_Provided material_
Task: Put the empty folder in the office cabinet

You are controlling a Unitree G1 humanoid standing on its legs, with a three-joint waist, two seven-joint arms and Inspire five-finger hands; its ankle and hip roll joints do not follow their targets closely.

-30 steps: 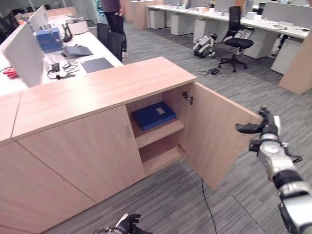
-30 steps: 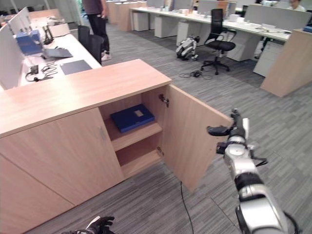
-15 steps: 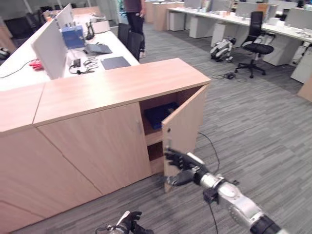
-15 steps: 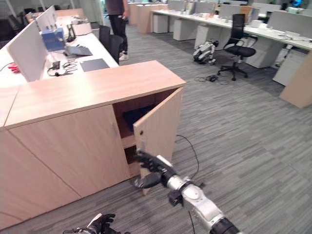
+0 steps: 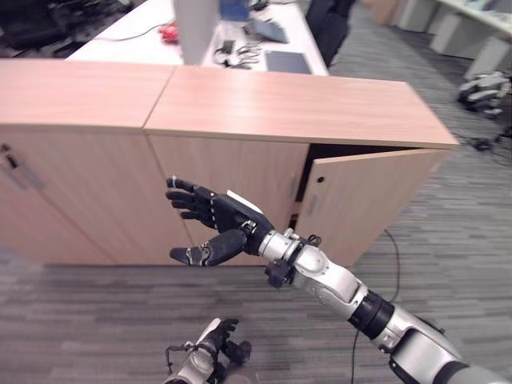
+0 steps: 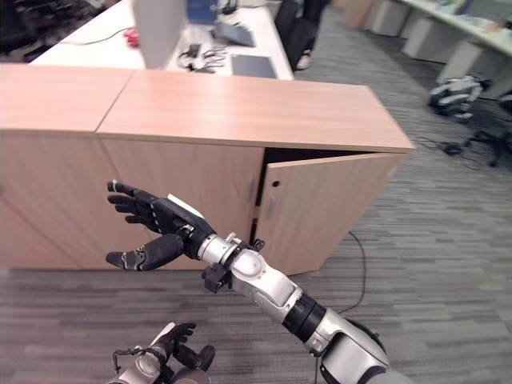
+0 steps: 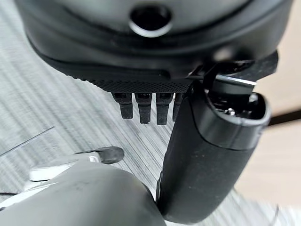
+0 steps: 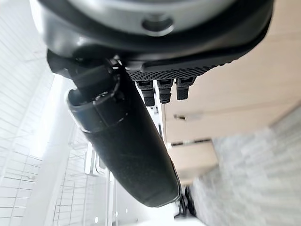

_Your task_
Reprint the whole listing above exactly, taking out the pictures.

_Answer area_
Task: Put the empty folder in the office cabinet

You are controlling a Unitree G1 humanoid standing on its legs, with a three-joint waist, two seven-joint arms and Inspire five-finger hands; its ankle and hip roll joints do not follow their targets closely.

-30 steps: 
-30 steps: 
-15 steps: 
-15 steps: 
+0 steps: 
+0 steps: 
+0 steps: 
+0 steps: 

Nothing remains to add to the output.